Le testimonianze che raccoglie ogni estate a Pantelleria, dove trascorre diversi mesi, confermano secondo lui il persistere dello sfruttamento. “Ho fatto amicizia con i dipendenti di strutture ricettive. Molti mi hanno raccontato storie vergognose legate al lavoro stagionale”.

Un ragazzo assunto in un albergo per 1500 euro al mese, ad esempio, si è ritrovato con un contratto part-time da quattro ore e una paga molto inferiore. “Non erano previsti nemmeno i giorni di riposo” ha spiegato Moldavio. Una situazione che lui paragona a quanto avveniva negli anni Sessanta.

Storie simili riguardano anche una receptionist conosciuta a Pantelleria, madre di due figli, assunta formalmente per quattro ore ma costretta a lavorare fino a dodici ore al giorno, senza riposi.

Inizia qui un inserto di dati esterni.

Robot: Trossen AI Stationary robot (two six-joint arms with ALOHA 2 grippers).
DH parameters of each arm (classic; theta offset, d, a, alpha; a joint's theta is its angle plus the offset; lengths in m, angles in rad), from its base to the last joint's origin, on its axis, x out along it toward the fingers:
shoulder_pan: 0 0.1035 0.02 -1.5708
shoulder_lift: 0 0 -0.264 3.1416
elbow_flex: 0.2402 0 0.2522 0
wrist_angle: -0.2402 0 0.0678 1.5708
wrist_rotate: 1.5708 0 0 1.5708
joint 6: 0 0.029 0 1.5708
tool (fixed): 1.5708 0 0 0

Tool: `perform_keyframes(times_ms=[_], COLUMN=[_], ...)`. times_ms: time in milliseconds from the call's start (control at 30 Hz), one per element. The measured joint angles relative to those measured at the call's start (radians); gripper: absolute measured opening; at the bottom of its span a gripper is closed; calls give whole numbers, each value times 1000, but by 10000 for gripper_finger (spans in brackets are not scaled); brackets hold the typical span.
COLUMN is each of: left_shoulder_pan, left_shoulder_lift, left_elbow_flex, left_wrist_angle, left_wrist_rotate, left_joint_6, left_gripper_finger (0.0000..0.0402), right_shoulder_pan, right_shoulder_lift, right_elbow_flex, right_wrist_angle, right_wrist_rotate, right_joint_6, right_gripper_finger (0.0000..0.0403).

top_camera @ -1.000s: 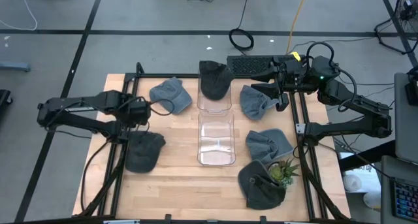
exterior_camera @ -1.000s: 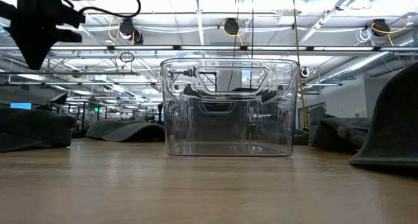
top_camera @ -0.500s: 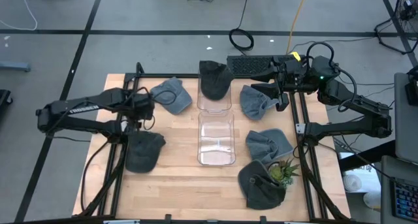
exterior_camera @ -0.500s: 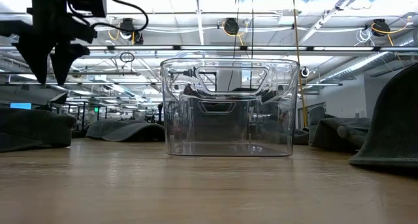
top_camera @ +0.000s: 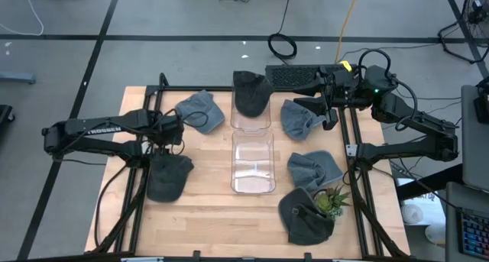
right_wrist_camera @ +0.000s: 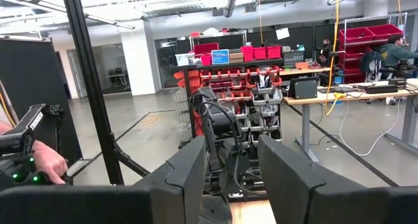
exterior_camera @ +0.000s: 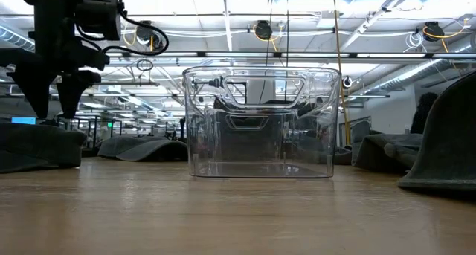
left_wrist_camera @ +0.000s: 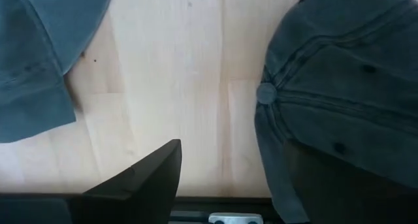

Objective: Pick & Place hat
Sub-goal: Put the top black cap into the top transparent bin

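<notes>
The left end effector (top_camera: 170, 137) hangs above the wooden worktop (top_camera: 206, 208), pointing down, in the gap between a blue-grey hat (top_camera: 197, 109) toward the far edge and a dark grey hat (top_camera: 168, 176) toward the near edge. Its fingers (exterior_camera: 46, 97) stand apart and hold nothing; in the low view the tips hover just above a hat's crown without touching. The left wrist view shows one finger tip (left_wrist_camera: 157, 172) over bare wood, the blue-grey hat (left_wrist_camera: 39, 54) on one side and the dark grey hat (left_wrist_camera: 346, 87), with its crown button, on the other. A clear plastic bin (top_camera: 253, 162) sits in the middle of the worktop, and a second one (top_camera: 250, 115) stands just behind it with a dark hat (top_camera: 250, 92) draped over its far rim. On the right side lie three more hats: a blue-grey one (top_camera: 299, 118) near the far corner, another (top_camera: 315, 169) beside the near bin, and a dark one (top_camera: 306, 216) at the near edge with a small green plant (top_camera: 331, 201) against it. The right end effector (top_camera: 327, 105) waits at the far right corner, raised off the worktop, its fingers (right_wrist_camera: 189, 172) spread and empty.
</notes>
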Motion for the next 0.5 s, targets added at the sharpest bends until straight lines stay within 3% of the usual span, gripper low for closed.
perform_keyframes(times_ms=[233,500], left_shoulder_pan=[-3,-6], left_shoulder_lift=[14,120], left_elbow_flex=[-1,-27], left_wrist_angle=[42,95], left_wrist_rotate=[24,23], left_joint_6=[52,80], left_gripper_finger=[269,273], right_shoulder_pan=[0,0], right_shoulder_lift=[0,0], right_elbow_flex=[0,0], right_wrist_angle=[0,0], right_wrist_rotate=[0,0], right_joint_6=[-13,-24], right_gripper_finger=[128,128])
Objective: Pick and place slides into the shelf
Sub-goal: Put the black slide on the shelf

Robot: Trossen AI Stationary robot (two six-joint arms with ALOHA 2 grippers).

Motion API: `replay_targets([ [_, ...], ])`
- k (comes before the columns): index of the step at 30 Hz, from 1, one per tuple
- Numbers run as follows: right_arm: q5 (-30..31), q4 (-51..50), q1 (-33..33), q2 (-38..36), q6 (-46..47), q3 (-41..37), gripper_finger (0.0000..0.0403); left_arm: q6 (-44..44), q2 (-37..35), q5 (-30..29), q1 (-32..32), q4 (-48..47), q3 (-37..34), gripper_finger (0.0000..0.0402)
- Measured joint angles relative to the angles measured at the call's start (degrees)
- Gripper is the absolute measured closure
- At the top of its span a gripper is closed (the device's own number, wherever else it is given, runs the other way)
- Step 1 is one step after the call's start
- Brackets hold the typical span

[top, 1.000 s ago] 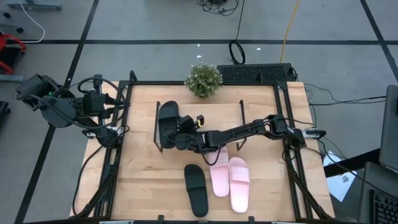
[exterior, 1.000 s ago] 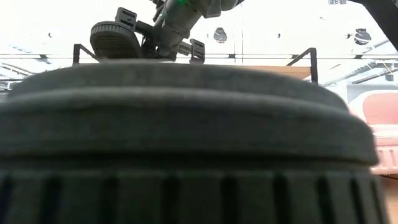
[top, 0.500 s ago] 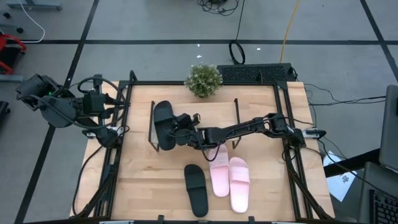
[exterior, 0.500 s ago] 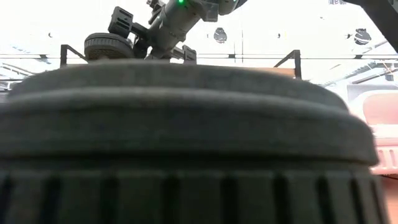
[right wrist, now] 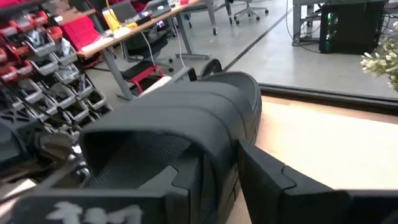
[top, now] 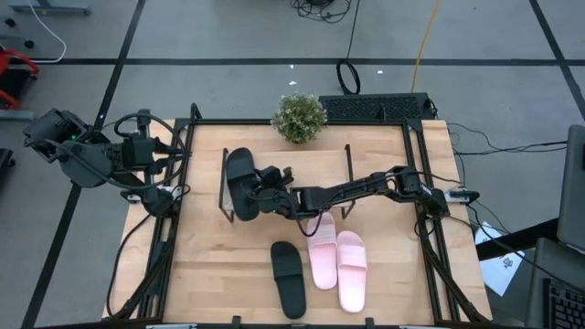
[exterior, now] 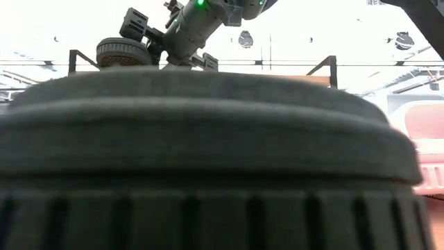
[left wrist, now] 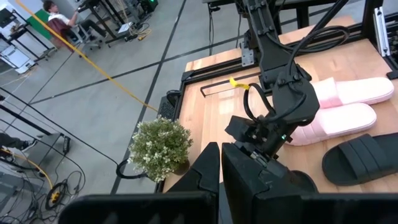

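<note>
My right gripper point(top: 261, 190) reaches across the table from the right and is shut on a black slide point(top: 239, 179) over the left end of the shelf point(top: 345, 163). In the low view this slide point(exterior: 123, 52) shows its sole at the height of the shelf's top board point(exterior: 313, 78); whether it rests there I cannot tell. A second black slide point(top: 288, 279) and the pink pair point(top: 336, 260) lie flat on the table nearer the front. My left gripper point(left wrist: 219, 171) is shut and waits beyond the table's left edge. My right gripper has the black slide by its long side, where the strap point(right wrist: 186, 134) joins the sole. One finger point(right wrist: 186, 180) lies inside under the strap and the other finger point(right wrist: 267, 174) outside along the sole's edge. It comes level from the table's right. The slide is tilted.
A small potted plant point(top: 299, 117) stands at the table's far edge behind the shelf. The loose black slide point(exterior: 208, 160) fills the front of the low view. Black frame rails point(top: 430, 228) run along the table's sides. Bare wood lies left of the shelf's left legs point(top: 224, 183).
My right gripper has carried the black slide toward the table's left edge and turned it, so it shows narrower from above. The shelf has slid a little to the left with it. In the last half second almost nothing has moved.
</note>
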Motion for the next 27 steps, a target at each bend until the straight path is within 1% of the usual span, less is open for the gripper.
replay_targets([
  [6, 0.2, 1.6, 0.0, 0.0, -1.2, 0.0, 0.0314, -0.2, 0.0, 0.8, 0.0, -0.2, 0.0, 0.0382],
  [9, -1.2, 1.7, 0.0, 0.0, -0.8, 0.0, 0.0314, -0.3, 0.0, 2.0, 0.0, -0.2, 0.0, 0.0382],
  [13, -2.7, 1.2, 0.0, 0.0, -0.6, 0.0, 0.0314, -0.3, 0.0, 2.0, 0.0, -0.2, 0.0, 0.0382],
  [27, -2.7, 0.9, 0.2, 0.0, -1.3, 0.0, 0.0314, -2.0, 0.0, 3.5, 0.0, -0.2, 0.0, 0.0382],
])
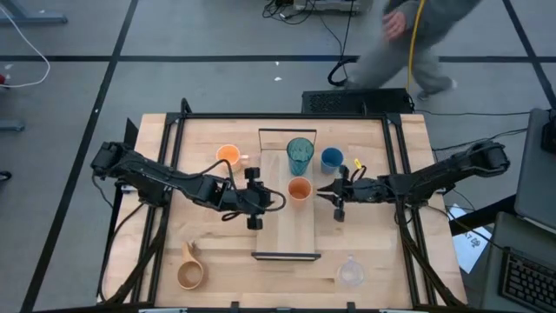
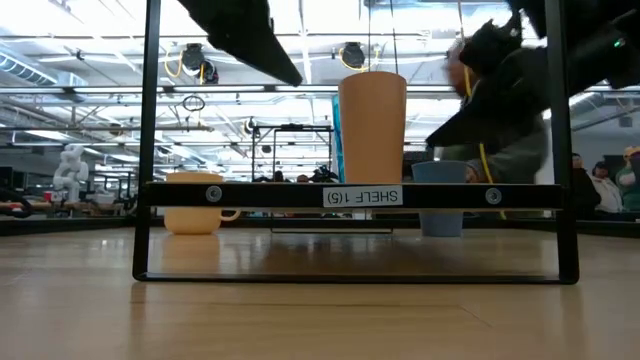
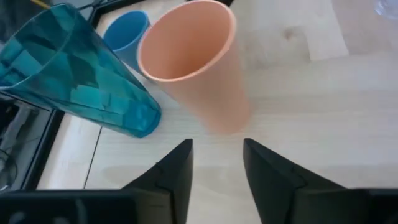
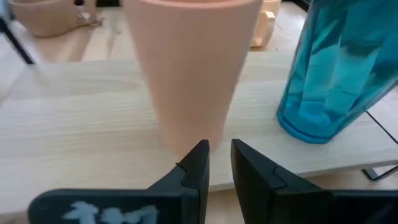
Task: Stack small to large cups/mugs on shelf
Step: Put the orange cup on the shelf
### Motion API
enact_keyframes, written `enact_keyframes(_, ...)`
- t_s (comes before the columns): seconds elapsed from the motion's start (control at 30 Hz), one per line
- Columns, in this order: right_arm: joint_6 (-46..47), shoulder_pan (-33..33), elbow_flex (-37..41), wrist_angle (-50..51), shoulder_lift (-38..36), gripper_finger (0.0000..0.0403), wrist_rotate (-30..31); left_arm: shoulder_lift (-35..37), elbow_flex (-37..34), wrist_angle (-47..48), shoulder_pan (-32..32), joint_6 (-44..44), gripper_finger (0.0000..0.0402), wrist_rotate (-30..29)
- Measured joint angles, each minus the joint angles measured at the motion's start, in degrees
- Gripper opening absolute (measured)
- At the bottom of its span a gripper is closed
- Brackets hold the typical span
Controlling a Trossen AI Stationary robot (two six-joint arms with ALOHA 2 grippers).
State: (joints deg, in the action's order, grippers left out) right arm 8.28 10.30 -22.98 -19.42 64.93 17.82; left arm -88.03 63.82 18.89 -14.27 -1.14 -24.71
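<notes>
The small orange cup stands upright on the shelf, near its middle. The tall teal tumbler stands on the shelf just behind it. My left gripper is open, level with the cup on its left, and its fingers stop short of it. My right gripper faces the cup from the right. Its fingers are a narrow slit apart, with nothing between them. On the table beside the shelf are the orange handled mug on the left and the blue cup on the right.
A tan wooden mug lies near the table's front left and a clear cup stands at the front right. The shelf's black end frame rises at its near end. A person walks past beyond the far edge.
</notes>
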Motion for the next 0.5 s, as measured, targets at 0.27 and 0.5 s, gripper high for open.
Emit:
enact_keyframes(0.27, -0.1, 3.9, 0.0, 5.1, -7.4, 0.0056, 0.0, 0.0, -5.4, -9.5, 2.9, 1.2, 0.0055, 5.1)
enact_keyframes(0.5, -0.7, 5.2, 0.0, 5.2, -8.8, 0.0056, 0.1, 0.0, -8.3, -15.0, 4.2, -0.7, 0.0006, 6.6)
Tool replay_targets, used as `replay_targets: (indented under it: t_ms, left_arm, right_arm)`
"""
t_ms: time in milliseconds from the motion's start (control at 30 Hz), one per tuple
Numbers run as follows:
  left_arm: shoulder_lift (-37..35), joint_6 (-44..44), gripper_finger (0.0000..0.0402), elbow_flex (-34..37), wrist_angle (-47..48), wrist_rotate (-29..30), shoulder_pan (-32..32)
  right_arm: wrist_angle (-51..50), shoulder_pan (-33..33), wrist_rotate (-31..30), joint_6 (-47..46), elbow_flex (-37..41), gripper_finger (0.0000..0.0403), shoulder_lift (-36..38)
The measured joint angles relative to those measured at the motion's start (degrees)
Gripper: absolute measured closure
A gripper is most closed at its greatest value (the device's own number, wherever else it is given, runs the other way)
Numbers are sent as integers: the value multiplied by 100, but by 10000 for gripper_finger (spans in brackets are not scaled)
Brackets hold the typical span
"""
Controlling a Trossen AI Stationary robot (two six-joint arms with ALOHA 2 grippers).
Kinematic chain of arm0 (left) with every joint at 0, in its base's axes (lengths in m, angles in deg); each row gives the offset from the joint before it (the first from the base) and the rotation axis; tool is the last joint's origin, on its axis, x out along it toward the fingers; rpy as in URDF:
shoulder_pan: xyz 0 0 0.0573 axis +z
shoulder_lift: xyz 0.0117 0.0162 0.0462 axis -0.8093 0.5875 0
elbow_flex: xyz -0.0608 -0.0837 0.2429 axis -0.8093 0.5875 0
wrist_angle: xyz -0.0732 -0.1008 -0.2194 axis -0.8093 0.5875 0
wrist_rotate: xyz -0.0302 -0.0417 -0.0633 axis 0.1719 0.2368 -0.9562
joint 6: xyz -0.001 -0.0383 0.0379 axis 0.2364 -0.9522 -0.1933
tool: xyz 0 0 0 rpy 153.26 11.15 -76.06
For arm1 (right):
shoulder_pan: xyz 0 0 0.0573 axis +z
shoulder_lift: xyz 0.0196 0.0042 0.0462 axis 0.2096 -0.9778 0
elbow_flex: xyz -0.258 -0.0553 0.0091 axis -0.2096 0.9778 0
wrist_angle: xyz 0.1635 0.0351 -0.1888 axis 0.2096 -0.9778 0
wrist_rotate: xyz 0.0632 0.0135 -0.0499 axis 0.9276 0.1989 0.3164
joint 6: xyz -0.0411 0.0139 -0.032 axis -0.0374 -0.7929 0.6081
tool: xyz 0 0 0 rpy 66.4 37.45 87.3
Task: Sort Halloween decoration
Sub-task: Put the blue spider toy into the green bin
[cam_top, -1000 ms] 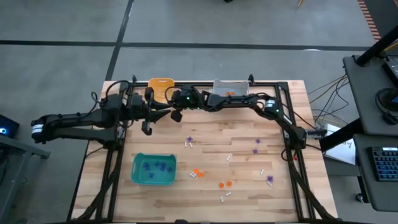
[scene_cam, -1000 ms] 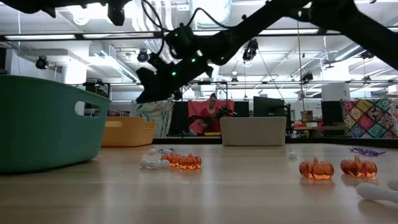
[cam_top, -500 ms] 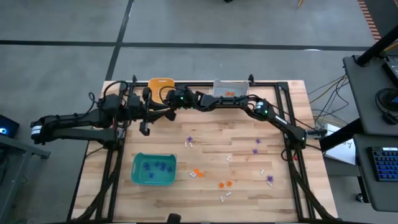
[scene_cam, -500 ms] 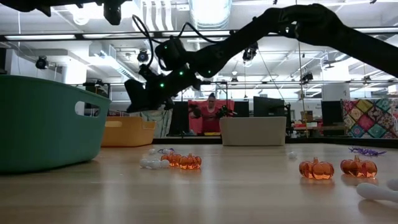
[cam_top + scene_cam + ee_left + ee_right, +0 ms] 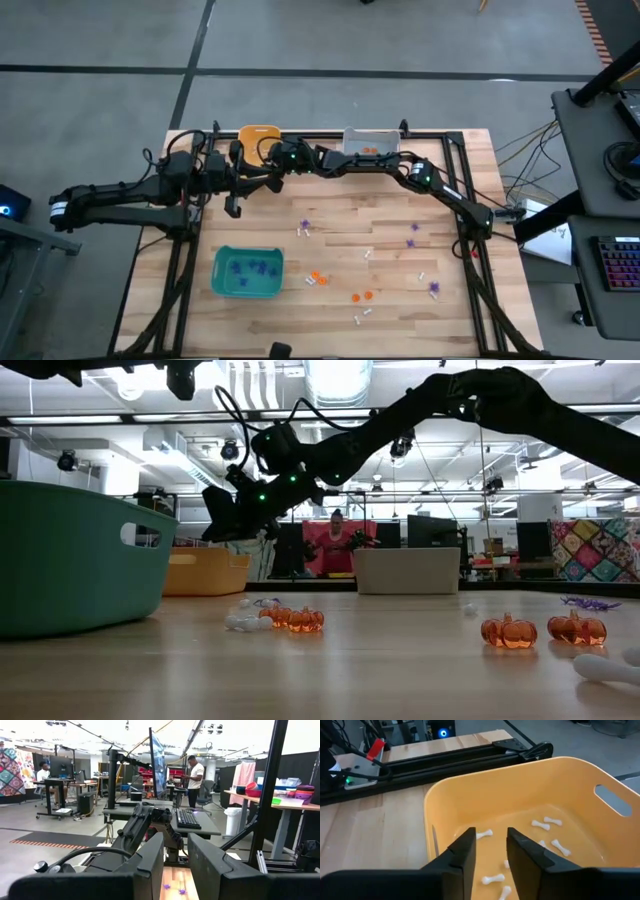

Il marito, impiegato in una pizzeria, doveva procurare un sostituto in caso di assenza di pochi giorni, pena la perdita del lavoro.

Il sistema dei contratti stagionali, spiega Moldavio, continua a creare difficoltà ai lavoratori. “Ci sono persone assunte per cinque o sei mesi, ma pagate per molto meno tempo. In questo modo perdono anche il diritto alla disoccupazione e sono costrette a cambiare continuamente impiego”.

Sulle accuse di mancanza di personale nella ristorazione, la sua risposta è netta: “Sono d’accordo solo se ci si chiede come mai. Da ristoratore non ho mai tardato nel riconoscere i diritti dei miei dipendenti. Le paghe sono basse e i lavoratori non vengono trattati come persone. Devono difendersi dai datori di lavoro”.

Per Moldavio, la scomparsa dell’articolo 18 ha aggravato la situazione: “Non c’è più tutela. È terribile sapere che le autorità siano al corrente di tanti illeciti ma non intervengano, perché crollerebbe un intero sistema che si regge sullo sfruttamento e sull’illegalità”.

A questo si aggiungono episodi che testimoniano una mentalità diffusa, anche fuori dal settore della ristorazione. “A Pantelleria vedo barche partire con 30 persone a bordo, anche se ne potrebbero imbarcare solo 20. Alla Guardia Costiera dichiarano di averne 20, tutto in nome del guadagno”.